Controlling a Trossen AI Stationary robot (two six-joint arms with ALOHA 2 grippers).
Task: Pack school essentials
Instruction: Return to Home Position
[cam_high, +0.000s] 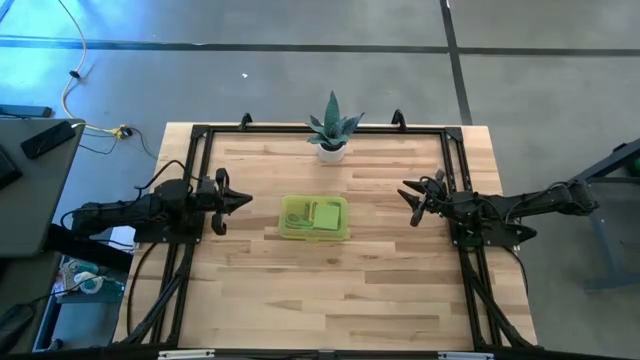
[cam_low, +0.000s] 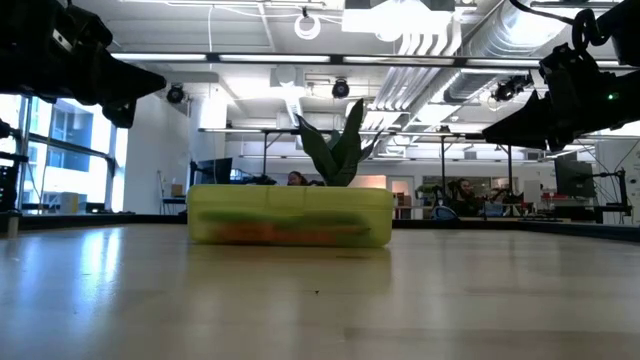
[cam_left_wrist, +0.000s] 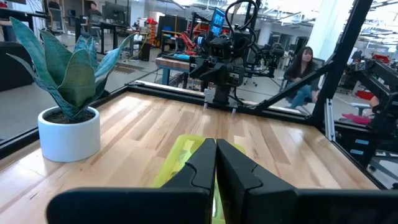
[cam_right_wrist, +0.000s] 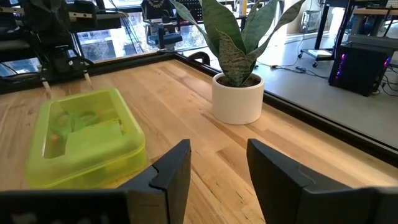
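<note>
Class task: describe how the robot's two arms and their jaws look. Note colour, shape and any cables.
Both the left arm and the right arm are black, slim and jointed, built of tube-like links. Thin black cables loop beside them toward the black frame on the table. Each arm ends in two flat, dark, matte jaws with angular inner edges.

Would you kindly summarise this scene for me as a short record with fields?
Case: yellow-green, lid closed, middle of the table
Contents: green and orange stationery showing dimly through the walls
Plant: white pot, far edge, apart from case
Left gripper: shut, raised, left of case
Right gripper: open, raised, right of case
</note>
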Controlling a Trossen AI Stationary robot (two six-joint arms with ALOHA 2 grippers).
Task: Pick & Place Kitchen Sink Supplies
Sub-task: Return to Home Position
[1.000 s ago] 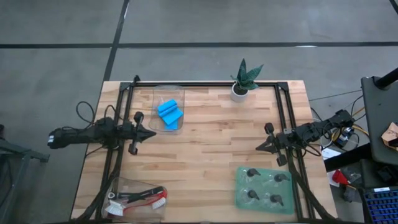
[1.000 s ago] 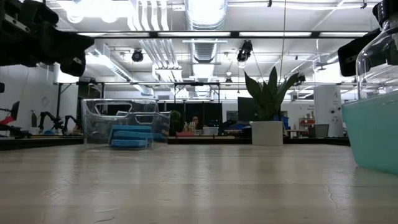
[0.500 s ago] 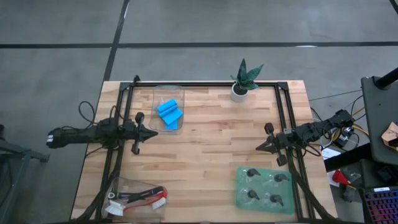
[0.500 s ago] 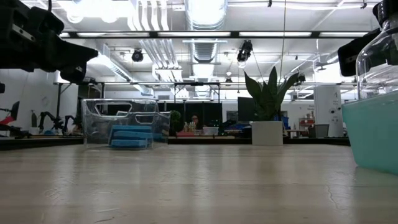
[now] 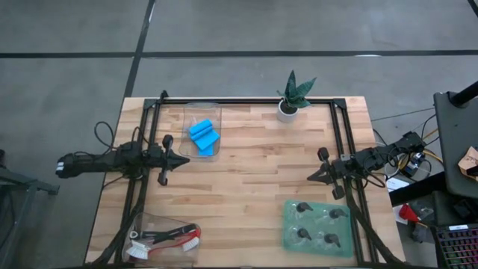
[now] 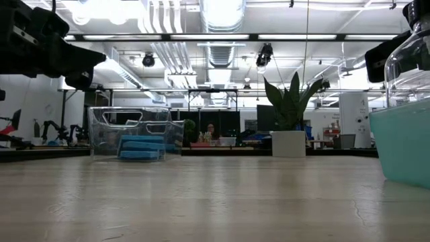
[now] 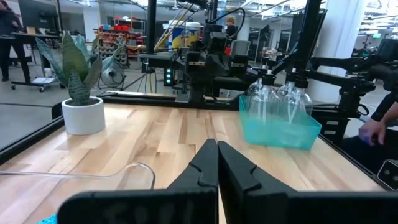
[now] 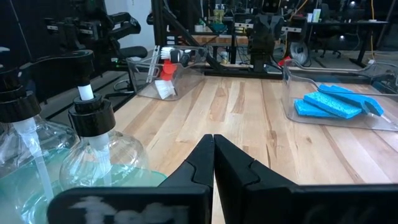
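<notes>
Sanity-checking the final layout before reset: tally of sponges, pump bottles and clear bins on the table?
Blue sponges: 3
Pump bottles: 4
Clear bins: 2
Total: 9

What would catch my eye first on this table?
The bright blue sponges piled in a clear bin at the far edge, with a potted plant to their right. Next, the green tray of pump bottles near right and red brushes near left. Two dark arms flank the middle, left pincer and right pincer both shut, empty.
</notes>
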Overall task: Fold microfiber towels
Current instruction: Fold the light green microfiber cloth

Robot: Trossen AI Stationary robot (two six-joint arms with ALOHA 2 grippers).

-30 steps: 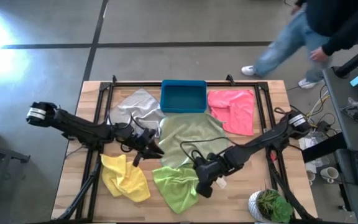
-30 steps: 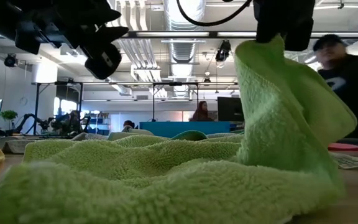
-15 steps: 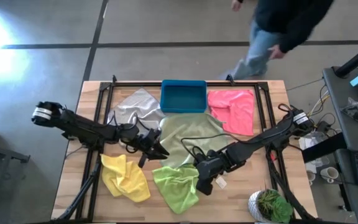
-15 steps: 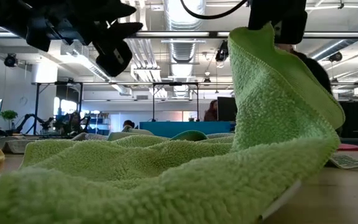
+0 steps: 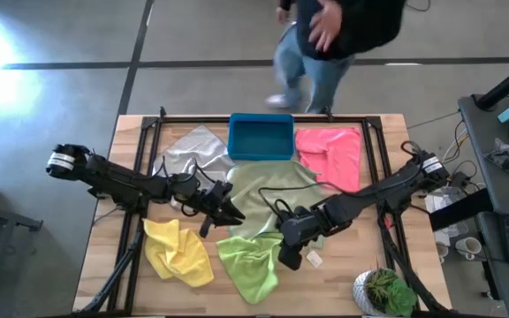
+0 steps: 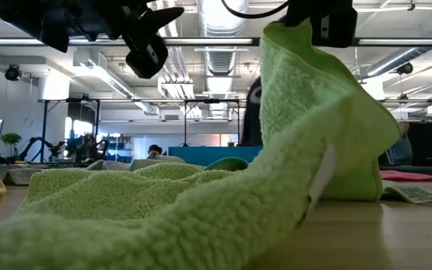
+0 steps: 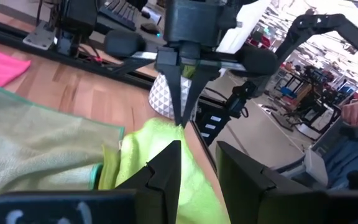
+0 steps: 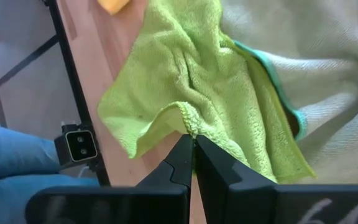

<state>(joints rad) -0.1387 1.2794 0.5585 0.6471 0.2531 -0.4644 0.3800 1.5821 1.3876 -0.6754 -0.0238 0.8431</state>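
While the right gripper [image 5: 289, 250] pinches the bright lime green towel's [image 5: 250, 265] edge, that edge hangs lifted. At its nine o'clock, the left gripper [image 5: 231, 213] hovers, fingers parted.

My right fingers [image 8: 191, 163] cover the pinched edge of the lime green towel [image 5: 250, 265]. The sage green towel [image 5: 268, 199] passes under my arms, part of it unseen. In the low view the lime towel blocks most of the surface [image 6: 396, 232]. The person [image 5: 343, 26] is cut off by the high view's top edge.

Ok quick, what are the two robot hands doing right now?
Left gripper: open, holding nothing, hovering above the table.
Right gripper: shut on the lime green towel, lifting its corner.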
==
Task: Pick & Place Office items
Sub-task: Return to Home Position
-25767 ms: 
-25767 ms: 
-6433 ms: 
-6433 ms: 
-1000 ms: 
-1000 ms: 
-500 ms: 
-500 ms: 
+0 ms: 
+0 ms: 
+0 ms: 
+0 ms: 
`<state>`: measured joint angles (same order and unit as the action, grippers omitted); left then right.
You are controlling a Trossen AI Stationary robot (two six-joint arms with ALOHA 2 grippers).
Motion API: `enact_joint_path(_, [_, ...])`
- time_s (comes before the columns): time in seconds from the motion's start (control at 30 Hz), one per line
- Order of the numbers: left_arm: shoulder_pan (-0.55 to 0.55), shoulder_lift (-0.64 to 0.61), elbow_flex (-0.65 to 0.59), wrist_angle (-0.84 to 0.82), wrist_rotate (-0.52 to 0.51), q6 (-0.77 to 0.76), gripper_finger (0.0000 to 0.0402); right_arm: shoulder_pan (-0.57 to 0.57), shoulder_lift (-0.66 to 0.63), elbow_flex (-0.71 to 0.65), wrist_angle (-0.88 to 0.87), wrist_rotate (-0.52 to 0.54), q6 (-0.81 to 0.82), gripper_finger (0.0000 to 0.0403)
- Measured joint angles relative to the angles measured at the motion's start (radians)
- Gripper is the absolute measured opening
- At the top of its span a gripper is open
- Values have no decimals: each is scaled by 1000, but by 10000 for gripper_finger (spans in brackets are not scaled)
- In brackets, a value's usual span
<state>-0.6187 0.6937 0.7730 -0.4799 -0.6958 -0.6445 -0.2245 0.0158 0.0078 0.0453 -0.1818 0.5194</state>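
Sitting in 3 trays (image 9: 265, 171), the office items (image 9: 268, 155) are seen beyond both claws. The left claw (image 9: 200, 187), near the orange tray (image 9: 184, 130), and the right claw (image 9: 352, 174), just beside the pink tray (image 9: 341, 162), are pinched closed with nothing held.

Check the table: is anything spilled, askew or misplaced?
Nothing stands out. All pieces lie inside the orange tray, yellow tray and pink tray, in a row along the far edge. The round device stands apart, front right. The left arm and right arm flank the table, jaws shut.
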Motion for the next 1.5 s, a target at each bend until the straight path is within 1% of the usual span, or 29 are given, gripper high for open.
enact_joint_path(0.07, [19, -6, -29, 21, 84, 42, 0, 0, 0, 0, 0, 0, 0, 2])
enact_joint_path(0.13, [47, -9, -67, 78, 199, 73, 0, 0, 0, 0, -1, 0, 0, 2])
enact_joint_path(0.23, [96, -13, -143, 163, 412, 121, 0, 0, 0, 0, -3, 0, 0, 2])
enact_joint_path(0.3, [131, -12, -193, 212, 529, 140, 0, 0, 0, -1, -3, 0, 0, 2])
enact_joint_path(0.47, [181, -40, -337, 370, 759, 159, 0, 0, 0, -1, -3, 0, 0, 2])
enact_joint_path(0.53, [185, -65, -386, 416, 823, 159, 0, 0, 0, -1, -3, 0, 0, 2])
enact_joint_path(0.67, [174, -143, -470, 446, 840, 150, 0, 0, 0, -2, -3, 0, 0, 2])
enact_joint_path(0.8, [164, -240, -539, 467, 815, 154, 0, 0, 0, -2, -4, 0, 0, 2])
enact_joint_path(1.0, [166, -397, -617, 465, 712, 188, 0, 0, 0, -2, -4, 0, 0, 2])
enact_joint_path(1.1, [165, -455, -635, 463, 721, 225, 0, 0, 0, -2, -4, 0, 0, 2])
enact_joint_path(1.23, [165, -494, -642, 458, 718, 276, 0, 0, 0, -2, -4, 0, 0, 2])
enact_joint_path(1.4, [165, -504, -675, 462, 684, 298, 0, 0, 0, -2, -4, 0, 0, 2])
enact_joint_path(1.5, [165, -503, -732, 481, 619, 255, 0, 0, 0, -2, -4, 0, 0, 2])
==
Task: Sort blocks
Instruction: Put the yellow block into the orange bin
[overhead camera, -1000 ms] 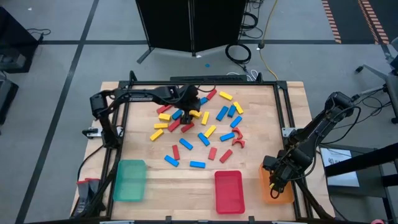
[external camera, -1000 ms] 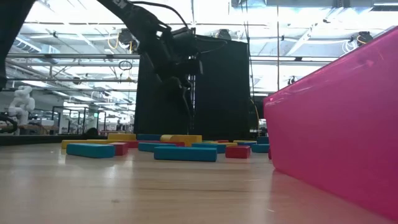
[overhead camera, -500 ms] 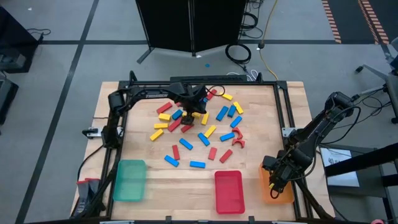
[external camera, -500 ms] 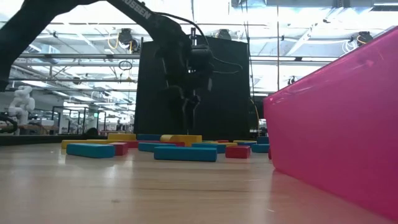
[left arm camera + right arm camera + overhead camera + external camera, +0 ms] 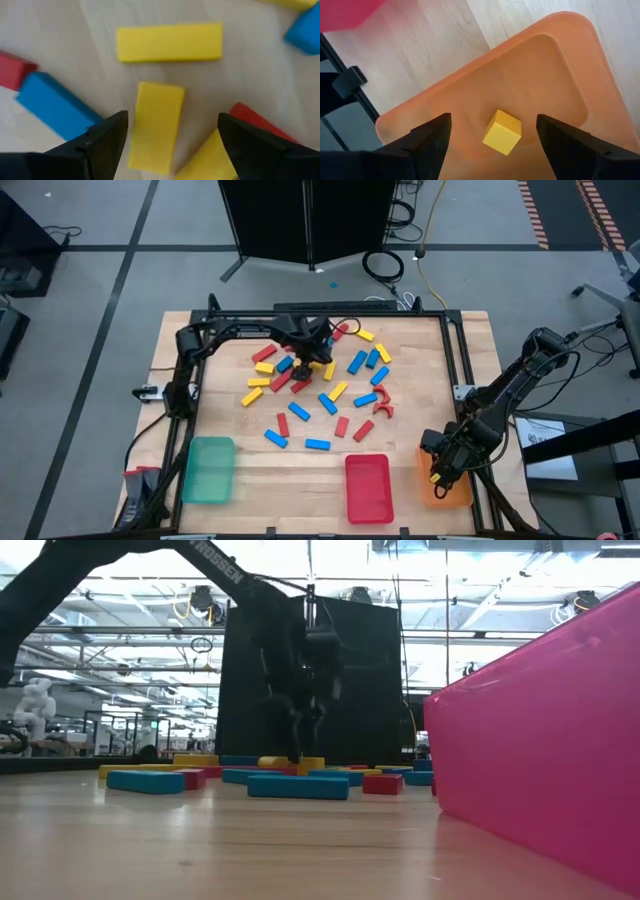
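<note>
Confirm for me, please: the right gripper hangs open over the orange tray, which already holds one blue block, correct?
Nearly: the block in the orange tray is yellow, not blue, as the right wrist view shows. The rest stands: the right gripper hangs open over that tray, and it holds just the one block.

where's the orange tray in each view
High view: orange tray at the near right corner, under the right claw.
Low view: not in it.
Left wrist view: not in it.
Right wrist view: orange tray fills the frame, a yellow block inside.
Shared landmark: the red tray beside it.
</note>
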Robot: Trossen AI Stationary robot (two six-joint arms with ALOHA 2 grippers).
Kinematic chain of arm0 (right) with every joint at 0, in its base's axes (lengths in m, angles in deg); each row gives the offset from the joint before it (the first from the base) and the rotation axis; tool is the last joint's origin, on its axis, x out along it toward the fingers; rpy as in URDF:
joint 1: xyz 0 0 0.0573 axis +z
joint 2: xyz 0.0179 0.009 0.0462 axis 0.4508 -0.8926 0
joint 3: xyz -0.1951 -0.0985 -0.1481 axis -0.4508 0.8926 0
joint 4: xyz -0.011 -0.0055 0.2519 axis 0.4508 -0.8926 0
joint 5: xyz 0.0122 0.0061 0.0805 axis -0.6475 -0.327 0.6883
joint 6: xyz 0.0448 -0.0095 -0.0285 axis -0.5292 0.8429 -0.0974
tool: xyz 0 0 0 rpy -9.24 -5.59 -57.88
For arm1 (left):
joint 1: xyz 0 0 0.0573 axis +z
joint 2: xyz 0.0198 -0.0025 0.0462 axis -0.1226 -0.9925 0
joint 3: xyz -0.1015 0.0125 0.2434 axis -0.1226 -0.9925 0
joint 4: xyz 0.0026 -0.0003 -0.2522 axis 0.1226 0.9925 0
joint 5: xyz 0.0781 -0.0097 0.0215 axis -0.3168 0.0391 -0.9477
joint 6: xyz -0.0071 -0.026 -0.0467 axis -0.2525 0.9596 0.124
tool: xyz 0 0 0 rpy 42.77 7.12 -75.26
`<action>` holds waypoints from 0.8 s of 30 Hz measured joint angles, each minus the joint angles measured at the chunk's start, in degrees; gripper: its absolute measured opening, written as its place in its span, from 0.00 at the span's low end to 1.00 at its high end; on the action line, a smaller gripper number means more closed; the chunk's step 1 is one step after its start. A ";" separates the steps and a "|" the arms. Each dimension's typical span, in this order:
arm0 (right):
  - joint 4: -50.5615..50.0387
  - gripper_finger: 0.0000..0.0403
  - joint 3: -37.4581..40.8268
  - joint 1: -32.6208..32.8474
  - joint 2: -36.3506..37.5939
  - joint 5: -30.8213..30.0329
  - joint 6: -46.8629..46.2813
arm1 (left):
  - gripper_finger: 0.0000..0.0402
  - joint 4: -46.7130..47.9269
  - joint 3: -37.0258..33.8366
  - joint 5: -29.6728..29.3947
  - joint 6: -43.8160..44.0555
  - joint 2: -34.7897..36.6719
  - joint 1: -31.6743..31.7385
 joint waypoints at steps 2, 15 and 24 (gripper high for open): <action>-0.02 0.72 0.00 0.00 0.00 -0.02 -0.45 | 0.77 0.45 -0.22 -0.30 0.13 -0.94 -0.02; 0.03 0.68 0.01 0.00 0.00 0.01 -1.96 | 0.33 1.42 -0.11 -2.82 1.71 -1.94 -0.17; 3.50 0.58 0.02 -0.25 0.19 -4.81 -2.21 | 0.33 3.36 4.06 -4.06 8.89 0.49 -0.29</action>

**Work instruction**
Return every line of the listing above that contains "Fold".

**Your solution**
Overall task: Fold microfiber towels
Current instruction: Fold the light green microfiber cloth

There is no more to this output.